En revanche, les élus «ne participent pas aux décisions de la collectivité territoriale ou du groupement attribuant à la personne morale concernée un contrat de la commande publique, une garantie d’emprunt ou une aide (…), ni aux commissions d’appel d’offres ou à la commission prévue à l’article L. 1411-5 lorsque la personne morale concernée est candidate, ni aux délibérations portant sur leur désignation ou leur rémunération au sein de la personne morale concernée », précise l’article 73 ter de la loi.
« Cette obligation de déport ne concernera pas les délibérations relatives aux rela¬tions avec les groupements de collectivités, les caisses des écoles, les centres communaux d’action sociale. Elle ne s’appliquera pas non plus au vote du budget ou de dépenses obligatoires », précise le gouvernement dans un dossier sur la loi 3DS diffusé le 10 février.

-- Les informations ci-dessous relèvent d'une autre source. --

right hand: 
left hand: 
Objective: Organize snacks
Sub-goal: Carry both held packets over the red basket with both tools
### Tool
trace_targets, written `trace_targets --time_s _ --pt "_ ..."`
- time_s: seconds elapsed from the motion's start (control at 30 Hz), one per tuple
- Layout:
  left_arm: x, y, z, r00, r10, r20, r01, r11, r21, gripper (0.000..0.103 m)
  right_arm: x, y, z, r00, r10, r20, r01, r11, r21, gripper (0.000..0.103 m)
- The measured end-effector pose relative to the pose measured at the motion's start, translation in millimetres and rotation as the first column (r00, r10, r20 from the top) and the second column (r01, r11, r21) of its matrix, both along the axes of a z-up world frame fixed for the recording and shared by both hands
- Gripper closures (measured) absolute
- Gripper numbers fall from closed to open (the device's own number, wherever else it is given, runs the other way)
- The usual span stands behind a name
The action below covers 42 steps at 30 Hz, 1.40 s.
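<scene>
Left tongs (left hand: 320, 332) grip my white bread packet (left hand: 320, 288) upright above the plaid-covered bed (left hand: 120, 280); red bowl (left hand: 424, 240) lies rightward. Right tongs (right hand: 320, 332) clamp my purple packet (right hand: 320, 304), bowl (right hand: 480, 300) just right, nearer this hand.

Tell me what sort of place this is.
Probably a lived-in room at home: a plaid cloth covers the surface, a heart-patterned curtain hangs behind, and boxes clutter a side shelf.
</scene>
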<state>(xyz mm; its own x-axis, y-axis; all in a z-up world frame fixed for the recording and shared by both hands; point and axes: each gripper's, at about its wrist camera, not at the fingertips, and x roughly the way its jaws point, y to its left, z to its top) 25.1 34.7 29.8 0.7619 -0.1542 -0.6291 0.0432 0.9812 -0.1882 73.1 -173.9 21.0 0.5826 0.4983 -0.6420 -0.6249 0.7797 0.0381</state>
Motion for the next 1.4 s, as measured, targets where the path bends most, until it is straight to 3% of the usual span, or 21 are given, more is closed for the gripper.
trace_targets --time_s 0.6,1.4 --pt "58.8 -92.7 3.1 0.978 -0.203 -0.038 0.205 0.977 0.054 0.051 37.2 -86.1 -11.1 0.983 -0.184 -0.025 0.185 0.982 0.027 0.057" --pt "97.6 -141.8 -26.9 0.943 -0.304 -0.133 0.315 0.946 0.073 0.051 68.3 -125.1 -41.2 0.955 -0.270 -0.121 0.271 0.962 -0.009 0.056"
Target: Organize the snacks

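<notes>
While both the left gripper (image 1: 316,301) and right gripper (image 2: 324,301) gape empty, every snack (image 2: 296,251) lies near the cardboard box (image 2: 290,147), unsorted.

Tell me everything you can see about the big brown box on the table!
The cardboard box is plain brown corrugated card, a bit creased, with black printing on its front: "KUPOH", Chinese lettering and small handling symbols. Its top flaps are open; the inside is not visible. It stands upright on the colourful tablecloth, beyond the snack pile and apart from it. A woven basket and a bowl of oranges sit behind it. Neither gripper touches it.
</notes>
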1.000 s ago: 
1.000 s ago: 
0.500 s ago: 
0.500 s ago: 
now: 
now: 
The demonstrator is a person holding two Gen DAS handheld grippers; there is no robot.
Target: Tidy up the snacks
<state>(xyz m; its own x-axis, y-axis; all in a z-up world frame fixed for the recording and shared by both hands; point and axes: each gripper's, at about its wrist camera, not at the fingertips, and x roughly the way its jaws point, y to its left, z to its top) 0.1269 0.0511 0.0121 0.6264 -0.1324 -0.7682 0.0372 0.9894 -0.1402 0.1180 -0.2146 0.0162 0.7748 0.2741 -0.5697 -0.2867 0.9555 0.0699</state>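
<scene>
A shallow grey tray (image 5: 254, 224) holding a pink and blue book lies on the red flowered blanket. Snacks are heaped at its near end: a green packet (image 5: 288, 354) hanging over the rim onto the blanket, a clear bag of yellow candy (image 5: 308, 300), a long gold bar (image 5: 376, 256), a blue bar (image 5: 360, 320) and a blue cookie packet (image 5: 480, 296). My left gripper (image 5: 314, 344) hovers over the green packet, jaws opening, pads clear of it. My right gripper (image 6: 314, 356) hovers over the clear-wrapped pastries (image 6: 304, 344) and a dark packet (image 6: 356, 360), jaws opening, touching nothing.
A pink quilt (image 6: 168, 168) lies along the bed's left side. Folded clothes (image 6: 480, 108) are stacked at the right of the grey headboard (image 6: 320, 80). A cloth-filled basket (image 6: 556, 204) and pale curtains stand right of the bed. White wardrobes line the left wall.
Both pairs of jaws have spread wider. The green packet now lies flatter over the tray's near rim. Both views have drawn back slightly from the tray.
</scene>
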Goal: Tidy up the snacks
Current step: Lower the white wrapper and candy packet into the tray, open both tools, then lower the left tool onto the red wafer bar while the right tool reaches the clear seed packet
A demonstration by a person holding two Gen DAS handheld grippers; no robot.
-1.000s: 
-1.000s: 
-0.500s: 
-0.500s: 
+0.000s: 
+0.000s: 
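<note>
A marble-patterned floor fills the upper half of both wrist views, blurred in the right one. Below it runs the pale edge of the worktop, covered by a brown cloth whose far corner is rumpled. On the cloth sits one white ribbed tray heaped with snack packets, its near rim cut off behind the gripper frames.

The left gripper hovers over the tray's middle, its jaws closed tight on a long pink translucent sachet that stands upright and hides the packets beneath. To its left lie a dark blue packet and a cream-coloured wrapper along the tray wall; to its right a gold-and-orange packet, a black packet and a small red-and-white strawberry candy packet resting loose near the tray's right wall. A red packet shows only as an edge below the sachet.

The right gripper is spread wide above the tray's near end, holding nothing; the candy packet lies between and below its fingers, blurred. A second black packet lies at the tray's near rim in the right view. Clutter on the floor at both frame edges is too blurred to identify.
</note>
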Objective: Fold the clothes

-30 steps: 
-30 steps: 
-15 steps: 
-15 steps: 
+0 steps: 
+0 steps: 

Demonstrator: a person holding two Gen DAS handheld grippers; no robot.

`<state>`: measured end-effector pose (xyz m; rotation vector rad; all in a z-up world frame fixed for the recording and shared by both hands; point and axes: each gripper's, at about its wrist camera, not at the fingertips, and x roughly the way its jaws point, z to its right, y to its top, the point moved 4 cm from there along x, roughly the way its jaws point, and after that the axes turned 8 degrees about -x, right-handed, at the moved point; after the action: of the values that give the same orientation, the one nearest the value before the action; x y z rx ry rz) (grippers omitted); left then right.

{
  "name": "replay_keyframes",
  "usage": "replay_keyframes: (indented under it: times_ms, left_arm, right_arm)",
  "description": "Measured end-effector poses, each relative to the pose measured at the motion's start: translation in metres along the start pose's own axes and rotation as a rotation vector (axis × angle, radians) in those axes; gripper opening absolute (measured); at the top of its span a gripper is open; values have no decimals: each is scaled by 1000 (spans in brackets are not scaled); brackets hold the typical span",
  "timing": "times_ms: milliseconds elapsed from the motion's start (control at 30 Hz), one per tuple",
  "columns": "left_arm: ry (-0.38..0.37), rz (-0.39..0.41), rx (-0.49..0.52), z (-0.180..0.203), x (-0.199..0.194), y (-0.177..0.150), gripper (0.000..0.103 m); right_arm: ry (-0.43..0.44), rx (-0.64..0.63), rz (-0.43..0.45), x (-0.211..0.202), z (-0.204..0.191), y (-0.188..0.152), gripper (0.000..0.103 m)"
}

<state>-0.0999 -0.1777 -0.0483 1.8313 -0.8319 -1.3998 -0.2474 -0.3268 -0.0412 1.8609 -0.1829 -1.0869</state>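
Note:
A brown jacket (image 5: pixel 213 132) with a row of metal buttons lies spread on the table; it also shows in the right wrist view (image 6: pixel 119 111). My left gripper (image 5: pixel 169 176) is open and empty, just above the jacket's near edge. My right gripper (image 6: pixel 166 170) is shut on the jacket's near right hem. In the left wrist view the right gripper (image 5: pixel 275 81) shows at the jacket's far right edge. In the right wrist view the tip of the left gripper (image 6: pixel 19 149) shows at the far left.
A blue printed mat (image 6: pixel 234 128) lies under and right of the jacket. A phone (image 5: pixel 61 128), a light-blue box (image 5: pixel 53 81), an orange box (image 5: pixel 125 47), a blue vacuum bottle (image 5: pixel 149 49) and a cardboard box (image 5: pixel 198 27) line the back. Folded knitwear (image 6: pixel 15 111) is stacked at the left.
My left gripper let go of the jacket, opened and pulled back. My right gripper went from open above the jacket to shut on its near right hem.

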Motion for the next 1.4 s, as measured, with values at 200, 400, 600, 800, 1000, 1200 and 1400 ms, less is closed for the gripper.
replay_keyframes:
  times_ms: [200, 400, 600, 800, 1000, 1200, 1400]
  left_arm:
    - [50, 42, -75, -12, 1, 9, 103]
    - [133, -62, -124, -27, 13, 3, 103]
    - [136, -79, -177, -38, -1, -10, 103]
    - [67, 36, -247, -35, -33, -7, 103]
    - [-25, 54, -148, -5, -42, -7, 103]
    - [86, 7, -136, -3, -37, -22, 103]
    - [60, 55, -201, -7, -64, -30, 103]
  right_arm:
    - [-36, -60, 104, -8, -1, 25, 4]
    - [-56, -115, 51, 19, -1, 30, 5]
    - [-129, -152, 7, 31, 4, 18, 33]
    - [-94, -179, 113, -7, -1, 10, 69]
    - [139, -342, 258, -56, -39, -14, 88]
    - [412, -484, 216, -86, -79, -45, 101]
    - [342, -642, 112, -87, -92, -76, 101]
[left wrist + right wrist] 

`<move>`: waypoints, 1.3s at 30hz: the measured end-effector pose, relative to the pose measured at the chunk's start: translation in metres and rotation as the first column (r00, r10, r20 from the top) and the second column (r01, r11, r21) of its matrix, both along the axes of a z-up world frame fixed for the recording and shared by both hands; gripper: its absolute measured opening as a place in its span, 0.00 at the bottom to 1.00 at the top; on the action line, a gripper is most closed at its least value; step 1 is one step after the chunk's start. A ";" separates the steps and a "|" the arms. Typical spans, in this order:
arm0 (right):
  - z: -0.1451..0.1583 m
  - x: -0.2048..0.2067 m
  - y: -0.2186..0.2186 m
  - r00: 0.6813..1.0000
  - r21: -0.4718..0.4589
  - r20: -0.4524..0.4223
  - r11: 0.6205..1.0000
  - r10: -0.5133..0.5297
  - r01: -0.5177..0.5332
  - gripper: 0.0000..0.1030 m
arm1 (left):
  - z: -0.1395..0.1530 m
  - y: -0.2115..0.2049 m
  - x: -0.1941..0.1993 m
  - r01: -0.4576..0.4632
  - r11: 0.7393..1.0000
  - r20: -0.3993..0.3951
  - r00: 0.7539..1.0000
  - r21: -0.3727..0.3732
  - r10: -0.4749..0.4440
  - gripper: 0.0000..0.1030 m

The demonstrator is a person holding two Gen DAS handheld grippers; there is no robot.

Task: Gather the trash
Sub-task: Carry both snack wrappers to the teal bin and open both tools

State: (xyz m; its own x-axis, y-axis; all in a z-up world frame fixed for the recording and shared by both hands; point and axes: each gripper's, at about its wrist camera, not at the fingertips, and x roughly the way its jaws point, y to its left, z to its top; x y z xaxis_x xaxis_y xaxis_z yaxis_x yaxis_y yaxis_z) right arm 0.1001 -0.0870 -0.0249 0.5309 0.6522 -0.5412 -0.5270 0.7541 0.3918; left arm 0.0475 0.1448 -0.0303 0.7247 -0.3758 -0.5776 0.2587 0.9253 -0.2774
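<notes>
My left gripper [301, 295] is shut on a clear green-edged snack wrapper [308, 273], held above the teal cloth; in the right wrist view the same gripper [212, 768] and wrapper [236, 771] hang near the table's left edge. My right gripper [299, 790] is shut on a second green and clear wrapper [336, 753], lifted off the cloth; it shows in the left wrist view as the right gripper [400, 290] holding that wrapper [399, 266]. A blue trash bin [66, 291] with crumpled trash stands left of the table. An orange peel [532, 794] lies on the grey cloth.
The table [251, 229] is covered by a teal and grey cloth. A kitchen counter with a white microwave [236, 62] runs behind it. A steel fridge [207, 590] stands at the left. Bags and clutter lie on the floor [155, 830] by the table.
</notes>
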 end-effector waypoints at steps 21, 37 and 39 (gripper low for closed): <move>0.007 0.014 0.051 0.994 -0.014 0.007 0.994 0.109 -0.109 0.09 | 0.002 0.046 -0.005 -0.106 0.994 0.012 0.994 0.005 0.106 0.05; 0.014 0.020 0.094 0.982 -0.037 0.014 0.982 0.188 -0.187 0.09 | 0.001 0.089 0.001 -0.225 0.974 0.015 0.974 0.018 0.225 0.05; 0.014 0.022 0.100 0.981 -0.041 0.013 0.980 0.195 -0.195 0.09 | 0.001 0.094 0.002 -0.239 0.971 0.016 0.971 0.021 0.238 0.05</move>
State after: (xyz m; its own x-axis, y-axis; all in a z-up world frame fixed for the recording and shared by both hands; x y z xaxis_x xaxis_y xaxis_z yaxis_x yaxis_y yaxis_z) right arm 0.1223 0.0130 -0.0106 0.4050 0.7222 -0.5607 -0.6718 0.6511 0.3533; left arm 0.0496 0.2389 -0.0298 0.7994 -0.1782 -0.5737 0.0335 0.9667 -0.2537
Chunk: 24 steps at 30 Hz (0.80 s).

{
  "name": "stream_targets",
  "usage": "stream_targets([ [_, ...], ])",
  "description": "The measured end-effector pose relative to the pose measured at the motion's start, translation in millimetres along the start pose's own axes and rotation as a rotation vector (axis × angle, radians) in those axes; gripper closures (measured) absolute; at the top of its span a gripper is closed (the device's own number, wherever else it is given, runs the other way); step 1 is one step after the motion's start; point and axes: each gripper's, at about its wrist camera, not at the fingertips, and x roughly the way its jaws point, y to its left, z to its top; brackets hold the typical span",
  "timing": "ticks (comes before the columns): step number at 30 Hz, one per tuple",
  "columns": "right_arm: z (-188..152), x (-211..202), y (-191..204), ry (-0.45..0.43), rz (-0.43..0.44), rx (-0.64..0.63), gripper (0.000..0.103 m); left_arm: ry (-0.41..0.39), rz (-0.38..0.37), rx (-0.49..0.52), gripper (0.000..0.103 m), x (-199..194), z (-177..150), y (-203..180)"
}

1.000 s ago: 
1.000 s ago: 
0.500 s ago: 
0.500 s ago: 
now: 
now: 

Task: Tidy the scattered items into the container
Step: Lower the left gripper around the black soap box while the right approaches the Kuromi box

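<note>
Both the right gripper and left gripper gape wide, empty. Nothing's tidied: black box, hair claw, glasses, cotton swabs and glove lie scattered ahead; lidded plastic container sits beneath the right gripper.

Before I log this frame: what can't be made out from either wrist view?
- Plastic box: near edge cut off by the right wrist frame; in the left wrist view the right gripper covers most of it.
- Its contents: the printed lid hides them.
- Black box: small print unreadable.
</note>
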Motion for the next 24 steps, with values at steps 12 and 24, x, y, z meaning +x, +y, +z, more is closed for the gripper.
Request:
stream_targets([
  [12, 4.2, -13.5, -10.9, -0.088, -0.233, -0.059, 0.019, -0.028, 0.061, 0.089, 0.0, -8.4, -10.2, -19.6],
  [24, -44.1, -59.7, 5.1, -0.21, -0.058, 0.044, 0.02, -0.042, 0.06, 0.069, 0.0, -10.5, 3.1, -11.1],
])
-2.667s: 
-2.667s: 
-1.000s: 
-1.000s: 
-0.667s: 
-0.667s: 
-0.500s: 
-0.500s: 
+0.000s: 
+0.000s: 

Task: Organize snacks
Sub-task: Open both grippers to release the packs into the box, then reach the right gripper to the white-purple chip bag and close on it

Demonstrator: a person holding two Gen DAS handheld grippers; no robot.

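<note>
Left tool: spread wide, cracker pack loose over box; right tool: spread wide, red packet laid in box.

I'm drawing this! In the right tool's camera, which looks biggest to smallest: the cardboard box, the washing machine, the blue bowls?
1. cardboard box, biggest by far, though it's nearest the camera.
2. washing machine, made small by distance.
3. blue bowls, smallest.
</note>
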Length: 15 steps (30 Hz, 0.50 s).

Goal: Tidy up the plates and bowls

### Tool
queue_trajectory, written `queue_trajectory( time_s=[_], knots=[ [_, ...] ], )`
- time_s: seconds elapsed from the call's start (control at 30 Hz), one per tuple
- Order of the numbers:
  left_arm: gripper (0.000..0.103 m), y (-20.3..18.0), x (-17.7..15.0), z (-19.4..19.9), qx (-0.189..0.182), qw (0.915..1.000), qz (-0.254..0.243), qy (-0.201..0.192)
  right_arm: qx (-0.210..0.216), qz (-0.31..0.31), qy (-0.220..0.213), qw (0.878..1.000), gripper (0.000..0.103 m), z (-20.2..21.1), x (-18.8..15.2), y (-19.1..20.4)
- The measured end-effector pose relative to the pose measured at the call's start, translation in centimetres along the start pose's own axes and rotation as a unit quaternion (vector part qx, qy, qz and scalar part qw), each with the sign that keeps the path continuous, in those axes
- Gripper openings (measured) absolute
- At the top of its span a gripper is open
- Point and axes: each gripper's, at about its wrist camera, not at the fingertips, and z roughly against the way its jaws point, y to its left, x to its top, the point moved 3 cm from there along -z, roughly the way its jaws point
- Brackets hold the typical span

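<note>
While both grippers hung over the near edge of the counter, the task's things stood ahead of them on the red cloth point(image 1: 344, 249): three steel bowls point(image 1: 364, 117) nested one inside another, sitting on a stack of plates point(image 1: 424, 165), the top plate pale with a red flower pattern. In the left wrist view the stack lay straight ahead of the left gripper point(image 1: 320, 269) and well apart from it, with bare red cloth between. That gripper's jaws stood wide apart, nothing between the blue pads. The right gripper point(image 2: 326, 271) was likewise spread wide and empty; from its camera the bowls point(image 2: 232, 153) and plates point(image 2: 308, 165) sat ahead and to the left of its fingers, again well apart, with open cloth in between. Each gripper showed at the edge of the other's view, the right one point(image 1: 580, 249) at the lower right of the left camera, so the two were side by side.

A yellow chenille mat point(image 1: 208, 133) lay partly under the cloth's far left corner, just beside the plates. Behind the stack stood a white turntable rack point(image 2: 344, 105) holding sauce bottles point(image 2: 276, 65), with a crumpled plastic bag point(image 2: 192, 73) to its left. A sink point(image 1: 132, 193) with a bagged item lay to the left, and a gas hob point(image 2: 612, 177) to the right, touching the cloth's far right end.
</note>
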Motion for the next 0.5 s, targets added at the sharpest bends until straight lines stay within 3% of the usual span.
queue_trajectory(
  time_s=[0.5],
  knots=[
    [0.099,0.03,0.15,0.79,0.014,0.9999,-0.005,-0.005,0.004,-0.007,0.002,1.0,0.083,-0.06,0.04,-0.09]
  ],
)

Funéraire. La loi n°2022-217 du 21 février 2022 relative à la différenciation, la décentralisation, la déconcentration et portant diverses mesures de simplification de l’action publique locale allège la procédure de reprise des concessions en état d’abandon : elle réduit en effet le délai d’attente à partir de l’achèvement des procédures de publicité du premier procès-verbal d’abandon à un an (contre trois ans auparavant). Cette évolution était très attendue par les communes (article L.2223-17 du CGCT).
S’agissant du renouvellement des concessions funéraires arrivées à leur terme, le législateur a consacré la jurisprudence du Conseil d’Etat selon laquelle les communes doivent informer par tout moyen les concessionnaires et leurs ayants cause de l’existence d’un droit au renouvellement de la concession (article L.2223-15 du CGCT- CE, 11 mars 2020, n°436693).
Enfin, les opérateurs funéraires devront à l’avenir actualiser leur devis type tous les trois ans. A compter du 1er juillet 2022, les communes de plus de 5 000 habitants devront publier ces devis sur leur site internet afin de permettre leur consultation. Dans les autres communes, les modalités de consultation restent celles définies par le maire (article L.2223-21-1 du CGCT).